WORK TO COMPLETE -> Scan the data that follows and count the lines with the string "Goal"; answer with the count alone.

═══ MATERIAL TO PROCESS ═══

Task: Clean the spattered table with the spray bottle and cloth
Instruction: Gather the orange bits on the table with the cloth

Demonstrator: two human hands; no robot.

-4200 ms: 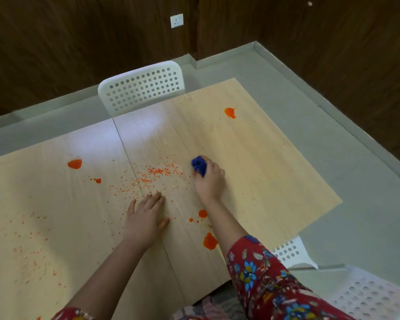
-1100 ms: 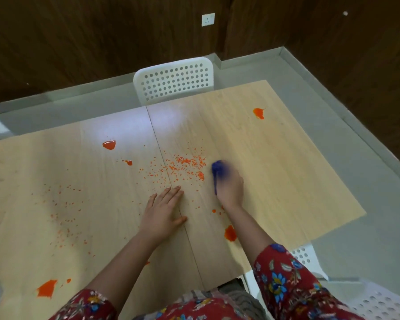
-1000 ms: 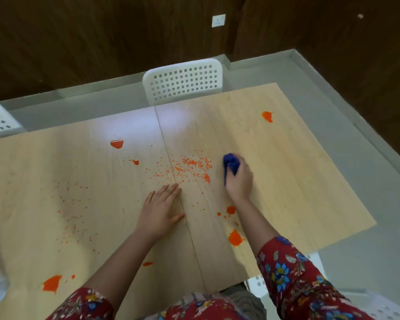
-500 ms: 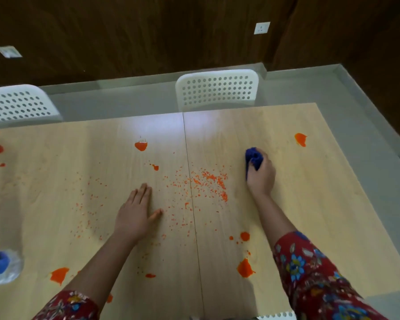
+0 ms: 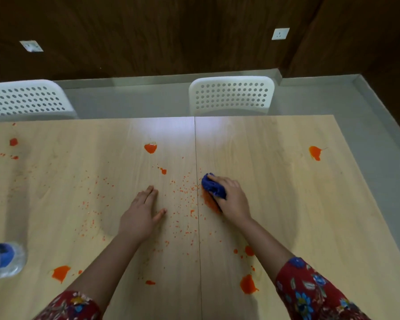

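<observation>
The blue cloth (image 5: 213, 186) is bunched up on the surface (image 5: 298, 204), just right of the line where the two boards meet. The right hand (image 5: 234, 199) holds it. Its fingers (image 5: 226, 182) are curled over the top and press it down.

In the last half second the cloth has slid left, onto the thick patch of orange dots that lay beside that line. The patch is gone now. In its place there is a wet orange smear (image 5: 208, 202), right beside the cloth and partly under it. So the wipe seems to be picking up the mess, but it is also spreading some of it. That spot will likely need one more rub.

The left hand (image 5: 141, 214) is still flat on the surface, a little to the left of the line. Its fingers are straight and hold nothing. It looks like it is just propping the person up.

Lots of small orange dots (image 5: 183, 195) are left between the two hands and out to the left. Big orange blobs (image 5: 150, 148) are also untouched, some far and some near the person. Most of the cleaning is still to do.

The bottle (image 5: 2, 259) has a blue label and is at the left edge, well apart from both hands. Its top cannot be seen. Two white chairs (image 5: 231, 95) stand behind the surface.
</observation>
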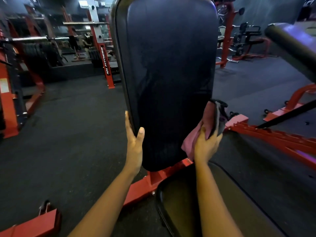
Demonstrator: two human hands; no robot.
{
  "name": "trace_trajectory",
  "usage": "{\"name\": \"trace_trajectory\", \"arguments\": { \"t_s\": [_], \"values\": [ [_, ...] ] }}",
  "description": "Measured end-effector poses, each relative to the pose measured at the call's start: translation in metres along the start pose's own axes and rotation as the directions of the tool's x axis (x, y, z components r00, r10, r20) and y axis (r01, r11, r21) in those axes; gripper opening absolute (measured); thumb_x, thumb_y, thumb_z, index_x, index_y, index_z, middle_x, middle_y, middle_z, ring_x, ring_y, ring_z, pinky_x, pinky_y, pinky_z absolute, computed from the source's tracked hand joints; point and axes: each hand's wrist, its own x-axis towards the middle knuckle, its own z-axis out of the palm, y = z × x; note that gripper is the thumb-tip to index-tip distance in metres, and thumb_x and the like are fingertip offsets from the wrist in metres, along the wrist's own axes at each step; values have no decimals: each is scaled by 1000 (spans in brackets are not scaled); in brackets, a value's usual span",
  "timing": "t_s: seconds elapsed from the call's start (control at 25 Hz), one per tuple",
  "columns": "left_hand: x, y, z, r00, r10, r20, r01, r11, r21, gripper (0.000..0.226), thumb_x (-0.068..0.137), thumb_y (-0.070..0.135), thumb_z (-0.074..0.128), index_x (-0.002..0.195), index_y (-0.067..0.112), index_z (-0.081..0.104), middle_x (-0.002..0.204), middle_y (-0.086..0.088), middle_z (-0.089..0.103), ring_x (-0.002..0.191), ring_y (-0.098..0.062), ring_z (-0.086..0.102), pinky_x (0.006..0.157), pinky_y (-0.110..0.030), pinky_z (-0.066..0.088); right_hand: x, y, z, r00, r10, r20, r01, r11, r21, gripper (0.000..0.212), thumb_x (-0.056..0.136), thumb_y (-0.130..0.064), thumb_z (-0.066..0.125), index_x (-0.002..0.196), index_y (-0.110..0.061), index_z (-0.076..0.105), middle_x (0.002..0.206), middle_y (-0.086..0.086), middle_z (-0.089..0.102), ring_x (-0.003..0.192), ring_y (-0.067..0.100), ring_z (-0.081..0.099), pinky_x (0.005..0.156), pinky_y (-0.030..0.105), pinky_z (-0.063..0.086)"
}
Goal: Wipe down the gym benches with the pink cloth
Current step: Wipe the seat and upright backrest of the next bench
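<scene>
A tall black padded backrest [171, 65] of a gym bench rises in the middle of the head view, with a black seat pad [213, 202] below it at the lower right. My left hand [135, 142] lies against the backrest's lower left edge, thumb on the front face and fingers along the side. My right hand [206, 144] grips the pink cloth [193, 139] and presses it around the backrest's lower right edge. Part of the cloth wraps behind the pad's edge, where it looks dark.
The bench's red steel frame [145, 187] runs along the dark rubber floor under the pads. Another red frame [282, 139] lies to the right, a red rack [10, 93] stands at the left, and a squat rack post [107, 65] stands behind. A padded roller [290, 47] juts in at the upper right.
</scene>
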Motion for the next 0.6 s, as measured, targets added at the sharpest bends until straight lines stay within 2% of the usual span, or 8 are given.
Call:
{"name": "trace_trajectory", "arguments": {
  "t_s": [0.08, 0.2, 0.32, 0.4, 0.52, 0.6],
  "values": [
    [-1, 0, -1, 1000, 6, 9, -6, 1000, -4, 81, 72, 78, 47, 137, 56, 4, 152, 28, 5, 140, 6, 12, 116, -32, 19, -44, 6, 2, 999, -49, 23, 48, 999, 20, 54, 91, -12, 55, 140, -25, 40, 146, 12, 33, 127, 34, 44, 95, 40, 41],
    [-3, 6, -3, 1000, -8, 24, 8, 1000, -2, 85, 68, 80, 48, 137, 54, 5, 149, 32, 6, 137, 12, 13, 113, -24, 18, -115, 18, 6, 990, -81, 120, 82, 997, -11, 62, 85, -2, 59, 138, -27, 41, 143, 13, 35, 126, 35, 44, 96, 42, 41],
    [-7, 7, -10, 999, -27, 33, 28, 999, -32, 79, 70, 77, 51, 135, 54, 13, 157, 14, 7, 143, -4, 12, 119, -39, 15, -164, 15, 6, 967, -58, 248, 66, 998, -25, 70, 81, 0, 60, 139, -31, 37, 141, 14, 34, 129, 33, 39, 97, 43, 40],
    [-8, 9, -15, 996, -54, 67, 58, 996, -62, 75, 73, 73, 52, 136, 52, 16, 157, 9, 10, 144, -9, 15, 119, -44, 16, -184, 11, 3, 949, -67, 307, 72, 997, -5, 73, 80, 2, 61, 137, -37, 37, 139, 12, 34, 128, 27, 38, 98, 39, 40],
    [-16, 18, -19, 990, -126, 61, 129, 990, -51, 69, 85, 59, 49, 143, 41, 17, 156, 9, 15, 142, -7, 19, 118, -41, 18, -198, 19, -17, 872, -269, 408, 264, 962, 71, 63, 81, -8, 59, 132, -39, 40, 133, 6, 38, 121, 16, 39, 99, 34, 41],
    [-18, 25, -24, 985, -170, 25, 171, 985, -31, 66, 87, 50, 42, 146, 34, 16, 154, 5, 20, 140, -8, 22, 117, -34, 20, -187, 18, -33, 833, -334, 441, 319, 941, 112, 57, 81, -14, 57, 132, -37, 44, 131, 3, 40, 122, 14, 39, 101, 30, 41]
  ]
}}
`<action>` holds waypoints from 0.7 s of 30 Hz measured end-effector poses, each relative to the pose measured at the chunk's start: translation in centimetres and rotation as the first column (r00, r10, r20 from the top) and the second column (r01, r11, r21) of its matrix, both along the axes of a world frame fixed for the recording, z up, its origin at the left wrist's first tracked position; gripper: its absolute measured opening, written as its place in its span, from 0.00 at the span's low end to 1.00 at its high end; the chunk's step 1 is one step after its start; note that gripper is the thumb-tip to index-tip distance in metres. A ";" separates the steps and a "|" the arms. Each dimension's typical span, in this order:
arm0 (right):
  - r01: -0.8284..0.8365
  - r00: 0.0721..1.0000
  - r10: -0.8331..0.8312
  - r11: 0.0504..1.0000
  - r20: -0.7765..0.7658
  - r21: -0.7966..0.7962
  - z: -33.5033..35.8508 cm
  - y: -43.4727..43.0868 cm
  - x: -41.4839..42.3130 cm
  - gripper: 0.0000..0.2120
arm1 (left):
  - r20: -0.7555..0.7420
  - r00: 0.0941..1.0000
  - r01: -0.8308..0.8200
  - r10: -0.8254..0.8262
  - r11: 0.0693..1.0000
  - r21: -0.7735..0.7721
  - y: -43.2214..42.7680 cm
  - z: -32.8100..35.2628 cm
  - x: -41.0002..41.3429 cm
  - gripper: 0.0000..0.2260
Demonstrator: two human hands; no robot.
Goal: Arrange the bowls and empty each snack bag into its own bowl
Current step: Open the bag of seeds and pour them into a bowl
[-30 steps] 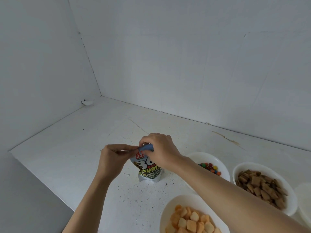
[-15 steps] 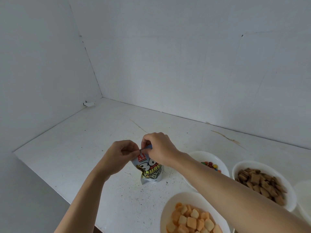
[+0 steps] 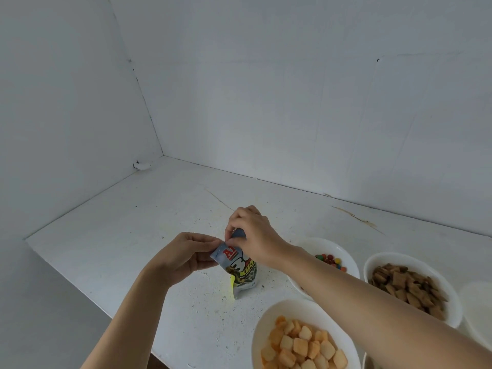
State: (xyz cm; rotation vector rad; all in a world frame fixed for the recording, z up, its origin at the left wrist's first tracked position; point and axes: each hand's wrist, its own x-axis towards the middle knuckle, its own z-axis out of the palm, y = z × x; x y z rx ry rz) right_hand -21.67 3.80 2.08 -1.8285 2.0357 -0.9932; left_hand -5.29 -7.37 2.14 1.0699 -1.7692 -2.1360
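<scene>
A small printed snack bag (image 3: 241, 272) stands upright on the white table (image 3: 133, 235). My left hand (image 3: 183, 255) pinches its top left corner and my right hand (image 3: 253, 234) pinches the top edge beside it. To the right sit white bowls: one with orange and cream puffs (image 3: 266, 323), one with coloured candies (image 3: 343, 251), one with brown pillow-shaped pieces (image 3: 372, 262). Part of another white bowl (image 3: 476, 310) shows at the right edge; its inside is not visible.
White walls (image 3: 266, 89) close the table at the back and left. The table's front edge (image 3: 87, 296) runs diagonally below my left forearm. Bare tabletop lies to the left and behind the bag.
My hands have pulled slightly apart on the bag's top, my right hand rising and my left shifting left. The bag leans a little more to the left.
</scene>
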 end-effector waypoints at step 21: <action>-0.025 1.000 0.026 0.998 0.007 -0.049 0.6 2.4 -0.8 0.04 | 0.249 0.968 0.143 -0.008 0.837 -0.529 2.7 2.5 -2.6 0.08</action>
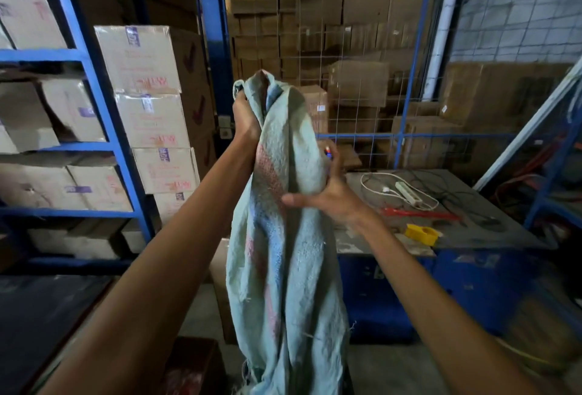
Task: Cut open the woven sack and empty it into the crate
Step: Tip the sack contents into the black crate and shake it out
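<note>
Limp woven sack held up in the air, both hands on it

One woven sack hangs slack in front of the person, frayed end down. The left hand clutches its bunched top, and the right hand wraps its middle with the thumb stretched across the front. A small blue-and-red object shows at the right fingertips; I cannot tell what it is. The likely risk is that anything left inside drops wide of the crate. I cannot pick the crate out for sure, and a dark reddish shape below the sack is too blurred to name. If that small object is a blade, it sits close to the fingers and the cloth. On the desk lie one power strip, one red tool and one yellow tape dispenser.
</note>
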The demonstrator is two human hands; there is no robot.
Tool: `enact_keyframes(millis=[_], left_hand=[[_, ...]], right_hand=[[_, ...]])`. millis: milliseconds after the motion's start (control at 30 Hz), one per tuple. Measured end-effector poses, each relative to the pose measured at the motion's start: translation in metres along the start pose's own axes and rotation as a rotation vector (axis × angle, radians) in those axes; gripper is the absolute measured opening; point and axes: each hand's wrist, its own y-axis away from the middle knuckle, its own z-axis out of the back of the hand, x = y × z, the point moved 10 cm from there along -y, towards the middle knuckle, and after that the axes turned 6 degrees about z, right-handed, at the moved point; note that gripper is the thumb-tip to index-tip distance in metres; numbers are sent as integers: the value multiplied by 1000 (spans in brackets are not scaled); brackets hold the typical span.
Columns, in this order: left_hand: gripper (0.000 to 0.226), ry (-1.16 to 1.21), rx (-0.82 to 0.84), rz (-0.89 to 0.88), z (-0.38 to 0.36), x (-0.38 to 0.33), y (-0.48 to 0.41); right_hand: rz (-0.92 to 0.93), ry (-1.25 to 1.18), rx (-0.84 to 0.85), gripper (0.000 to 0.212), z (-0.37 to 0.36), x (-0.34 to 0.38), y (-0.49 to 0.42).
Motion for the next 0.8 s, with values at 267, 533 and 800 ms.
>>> enact_keyframes(millis=[267, 533, 800], left_hand=[[79, -166, 448, 152, -30, 61, 44], [146, -884, 560, 449, 141, 197, 60], [84, -839, 50, -49, 81, 191, 105]], right_hand=[[-414, -194, -262, 76, -57, -92, 19], [-379, -198, -575, 85, 27, -125, -1], [-207, -44, -529, 52, 22, -1, -26]])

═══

SOLUTION -> 2